▶ [Work to be completed] An exact copy of the data is needed, one that excludes all pictures.

▶ [Available data]
# # # #
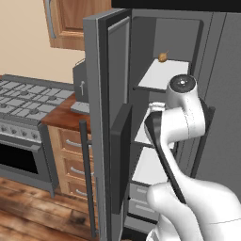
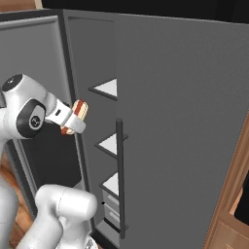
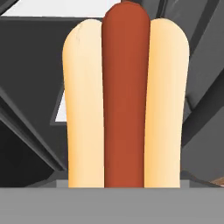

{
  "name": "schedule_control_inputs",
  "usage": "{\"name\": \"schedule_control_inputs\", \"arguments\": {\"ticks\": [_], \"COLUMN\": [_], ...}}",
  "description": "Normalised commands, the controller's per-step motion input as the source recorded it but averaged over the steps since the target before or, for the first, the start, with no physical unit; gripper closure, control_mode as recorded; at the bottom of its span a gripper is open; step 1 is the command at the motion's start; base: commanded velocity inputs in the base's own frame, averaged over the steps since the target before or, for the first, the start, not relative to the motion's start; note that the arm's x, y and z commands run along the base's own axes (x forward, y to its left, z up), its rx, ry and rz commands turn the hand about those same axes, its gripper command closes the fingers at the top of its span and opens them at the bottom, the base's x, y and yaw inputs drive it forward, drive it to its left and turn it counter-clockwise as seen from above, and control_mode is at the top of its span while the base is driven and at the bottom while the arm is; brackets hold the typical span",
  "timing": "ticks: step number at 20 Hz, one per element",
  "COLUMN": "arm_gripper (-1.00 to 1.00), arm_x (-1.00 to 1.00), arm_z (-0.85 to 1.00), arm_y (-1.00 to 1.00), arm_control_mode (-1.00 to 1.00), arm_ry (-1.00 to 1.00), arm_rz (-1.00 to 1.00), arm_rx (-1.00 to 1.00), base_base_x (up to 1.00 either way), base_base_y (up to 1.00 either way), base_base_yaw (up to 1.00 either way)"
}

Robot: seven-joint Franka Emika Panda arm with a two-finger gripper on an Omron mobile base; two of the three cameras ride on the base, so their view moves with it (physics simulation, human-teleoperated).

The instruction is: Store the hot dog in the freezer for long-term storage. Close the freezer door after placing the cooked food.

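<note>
At the mouth of the narrow grey freezer compartment with white shelves [image 2: 109, 146], the tool [image 2: 78, 116] is clamped on the small tan-bunned hot dog with a red-orange sausage [image 2: 80, 109], holding it in the air just outside the opening, about level with the gap between the upper and middle white shelves [image 2: 108, 88]. From the hand view the hot dog [image 3: 126, 100] stands lengthwise straight out from the tool, taken by one end.

It looks light and soft: the bun would likely squash or let the sausage slide if squeezed hard, so a gentle hold across the bun's flanks seems right, and a flat set-down on a shelf is safest.

Up on the top shelf sits a small round brown lump [image 1: 163, 57]. Left of the compartment, the tall grey freezer door with its black dispenser panel [image 1: 120, 155] and long bar handle [image 1: 86, 174] stands wide open, not yet closed.
</note>
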Motion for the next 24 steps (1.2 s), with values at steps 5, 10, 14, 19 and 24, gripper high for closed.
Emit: {"name": "schedule_control_inputs", "arguments": {"ticks": [5, 10, 14, 19, 24], "arm_gripper": [1.0, 1.0, 1.0, 1.0, 1.0], "arm_x": [0.34, 0.56, 0.41, 0.19, 0.05], "arm_z": [0.43, 0.23, 0.18, 0.01, 0.0], "arm_y": [0.0, 0.0, 0.0, 0.0, -0.15], "arm_control_mode": [-1.0, -1.0, -1.0, -1.0, -1.0], "arm_ry": [0.0, 0.02, 0.04, 0.0, 0.0], "arm_rz": [-0.04, -0.08, -0.14, -0.17, -0.14], "arm_rx": [-0.07, -0.05, -0.01, 0.0, 0.01], "base_base_x": [0.0, 0.0, 0.0, 0.0, 0.0], "base_base_y": [0.0, 0.0, 0.0, 0.0, 0.0], "base_base_yaw": [0.0, 0.0, 0.0, 0.0, 0.0]}}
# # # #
▶ [Answer for this exercise]
{
  "name": "schedule_control_inputs",
  "usage": "{\"name\": \"schedule_control_inputs\", \"arguments\": {\"ticks\": [_], \"COLUMN\": [_], ...}}",
  "description": "Normalised commands, the controller's per-step motion input as the source recorded it but averaged over the steps since the target before or, for the first, the start, with no physical unit; gripper closure, control_mode as recorded; at the bottom of its span a gripper is open; step 1 is the command at the motion's start; base: commanded velocity inputs in the base's own frame, averaged over the steps since the target before or, for the first, the start, not relative to the motion's start; note that the arm's x, y and z commands run along the base's own axes (x forward, y to its left, z up), its rx, ry and rz commands turn the hand about those same axes, its gripper command closes the fingers at the top of its span and opens them at the bottom, the base's x, y and yaw inputs drive it forward, drive it to its left and turn it counter-clockwise as seen from above, and control_mode is at the top of its span while the base is driven and at the bottom while the arm is; brackets hold the typical span",
  "timing": "ticks: step number at 20 Hz, one per element",
  "COLUMN": "arm_gripper (-1.00 to 1.00), arm_x (-1.00 to 1.00), arm_z (-0.85 to 1.00), arm_y (-1.00 to 1.00), arm_control_mode (-1.00 to 1.00), arm_ry (-1.00 to 1.00), arm_rz (-1.00 to 1.00), arm_rx (-1.00 to 1.00), base_base_x (up to 1.00 either way), base_base_y (up to 1.00 either way), base_base_yaw (up to 1.00 either way)"
}

Robot: seven-joint Franka Emika Panda arm with a two-finger gripper on an Omron mobile base; two of the three cameras ride on the base, so their view moves with it (physics simulation, human-teleoperated).

The instruction is: Store the hot dog in the freezer for long-term storage. Close the freezer door after placing the cooked food.

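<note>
At the mouth of the narrow grey freezer compartment with white shelves [image 2: 109, 146], the tool [image 2: 78, 116] is clamped on the small tan-bunned hot dog with a red-orange sausage [image 2: 80, 109], holding it in the air just outside the opening, about level with the gap between the upper and middle white shelves [image 2: 108, 88]. From the hand view the hot dog [image 3: 126, 100] stands lengthwise straight out from the tool, taken by one end.

It looks light and soft: the bun would likely squash or let the sausage slide if squeezed hard, so a gentle hold across the bun's flanks seems right, and a flat set-down on a shelf is safest.

Up on the top shelf sits a small round brown lump [image 1: 163, 57]. Left of the compartment, the tall grey freezer door with its black dispenser panel [image 1: 120, 155] and long bar handle [image 1: 86, 174] stands wide open, not yet closed.
</note>
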Motion for the next 24 steps (1.2 s), with values at steps 5, 10, 14, 19 and 24, gripper high for closed.
Emit: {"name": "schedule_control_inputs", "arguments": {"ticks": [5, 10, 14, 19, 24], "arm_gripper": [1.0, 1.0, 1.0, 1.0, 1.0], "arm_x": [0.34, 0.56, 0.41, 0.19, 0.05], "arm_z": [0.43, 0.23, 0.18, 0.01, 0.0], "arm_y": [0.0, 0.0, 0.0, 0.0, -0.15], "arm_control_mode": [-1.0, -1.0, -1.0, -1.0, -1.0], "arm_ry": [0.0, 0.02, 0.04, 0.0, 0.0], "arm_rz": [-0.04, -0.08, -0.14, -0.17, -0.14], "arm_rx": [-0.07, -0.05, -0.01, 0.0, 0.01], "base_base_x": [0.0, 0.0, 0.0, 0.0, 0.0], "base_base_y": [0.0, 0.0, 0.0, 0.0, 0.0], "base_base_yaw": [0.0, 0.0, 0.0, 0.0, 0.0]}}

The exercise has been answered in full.